Different types of seizures (generalized tonic clonic, absence, complex partial) may occur in those children who develop epilepsy after previous febrile seizures. In rare cases multiple febrile recurrences are followed by severe myoclonic epilepsy(16). Contrary to earlier belief, only a small proportion of children with febrile seizures go on to develop temporal lobe epilepsy(17). The relationship between febrile seizures in childhood, complex partial seizures, temporal lobe epilepsy and mesial temporal sclerosis in particular has long been assumed based upon associations seen among these and other factors in adults as well as children, largely with refractory epilepsy. While one study had shown strong association between prior febrile seizures and temporal but not extra temporal lobe epilepsy(14) another noted that there is no evidence that prior febrile seizures were associated with complex partial seizures, localization-related epilepsy, or specifically with temporal lobe epilepsy or with hippocampal atrophy or other potentially related findings in the temporal lobe(18). In selected families, prolonged febrile seizures were found to have a strong association with temporal lobe epilepsy(19). Thus, the relation-ship between febrile seizures and mesial temporal sclerosis is till date inconclusive. Mesial temporal sclerosis has been reported both before and after febrile seizures. There is evidence demonstrating that mesial temporal sclerosis is both a result and a cause of seizures(20).

Intellectual and Motor Functions

There is no evidence that simple febrile seizures cause any structural damage to the brain or that children with simple febrile seizures are at risk for cognitive decline. Population based studies have shown that febrile seizures in early childhood do not have adverse effects on behavior, scholastic performance and neurocognitive attention(21).

Management of a Child With Febrile Seizure

(a) During the Seizure

Any child with a febrile seizure needs to be managed as for any other seizure, with airway management, a semi prone position to decrease the risk of aspiration, monitoring of vital signs and other supportive care. Seizure should be terminated with IV diazepam or lorazepam. Rectal diazepam (0.5 mg/kg) has also been found to be safe and effective. It is completely absorbed and anticonvulsant plasma concen-trations are obtained within 2-4 min., almost as rapidly as an intravenous dose. Where ready rectal preparations are not available, the undiluted intravenous preparation is sucked in a small syringe and given through a Polythene tube which is gently inserted 4 to 5 cm into the anus after lubricating with lignocaine jelly. This method has been found to be effective in acute seizure control in febrile and afebrile seizures at home and in a hospital setting(22).

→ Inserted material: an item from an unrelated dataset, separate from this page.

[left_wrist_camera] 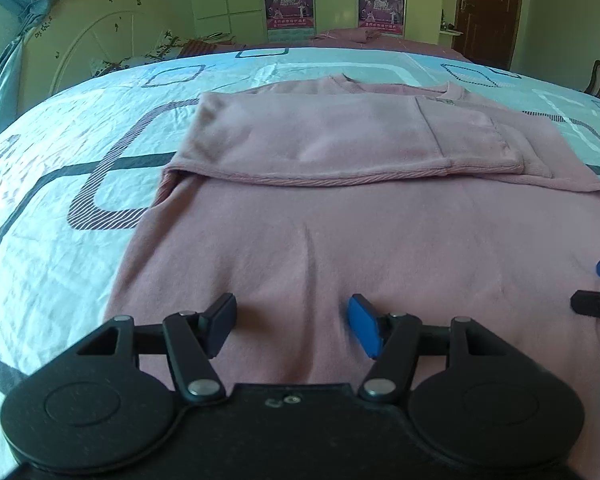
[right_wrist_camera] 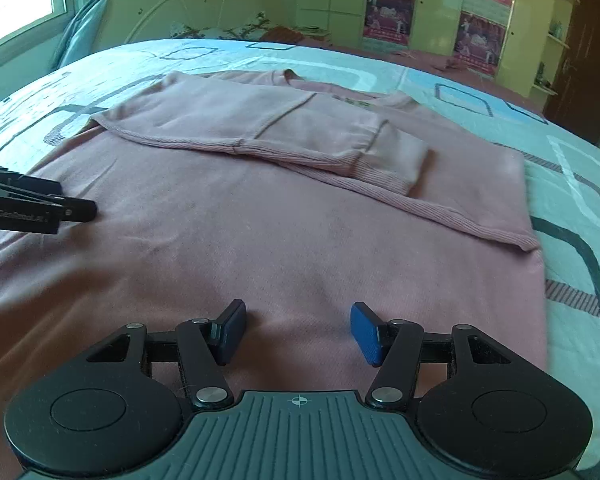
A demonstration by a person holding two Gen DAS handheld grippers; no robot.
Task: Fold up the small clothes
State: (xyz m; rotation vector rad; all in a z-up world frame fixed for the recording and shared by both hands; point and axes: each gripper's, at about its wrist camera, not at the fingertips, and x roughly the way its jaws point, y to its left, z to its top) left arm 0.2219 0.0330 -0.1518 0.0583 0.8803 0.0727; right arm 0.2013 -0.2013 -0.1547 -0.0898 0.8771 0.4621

Rectal, oral or IV lorazepam(23), rectal clonazepam(24), nasal midazolam(25) and other drugs have also been used in acute seizure control but to a lesser extent. Lora-zepam appears to be as effective as diazepam in seizure control and has a more protracted duration of action. In a preliminary study, midazolam by nasal route demonstrated effective seizure control in children with epilepsy(25). Recent studies have shown that midazolam (0.2 mg/kg) given intranasally is as safe and as effective as diazepam given intravenously in the management of febrile seizures in children(26).

(b) Hospitalization

The decision to admit should be individualized but admission is usually not necessary. Most children should be observed until they are awake and alert. Children, especially those with a first febrile seizure, should be hospitalized if any of the following are present: (i) Lethargy beyond postictal state; (ii) Unstable clinical status; (iii) Age <18 months; (iv) Complex features; (v) Uncertain home situation; (vi) Unclear follow up. It must be remembered that a history of previous febrile convulsion does not rule out possibility of meningitis. Any child with the slightest suspicion of meningitis should be admitted and investigated.

(c) Investigations

The investigations are oriented towards finding the cause of fever and to rule out meningitis. Fever is most often due to viral infections of upper respiratory tract, acute otitis media, infections of urinary tract, gastrointestinal tract and febrile reactions after vaccinations(27). A good clinical examination is necessary to determine the focus of fever, and investigations would be indicated accordingly. Serum electrolytes, blood glucose, calcium, magnesium and blood counts are not routinely needed.

(d) Lumbar Puncture (LP)

LP is not routinely performed in children with fever and first seizure. It is however, indicated whenever a doubt of meningitis exists. Risk factors for meningitis in patients presenting with fever and seizure are(28): (i) Abnormal neurological examination, especially meningeal signs; (ii) Focal seizure, suspicious physical findings (rash or petechiae, cyanosis, hypotension, grunt, etc.; (iii) A physician seen within 48 hours of fever; and (iv) Ongoing seizure activity at the time of arrival in the hospital. Used in combination, these risk factors are very helpful in identifying children with meningitis and their negative predictive value was 100%(28).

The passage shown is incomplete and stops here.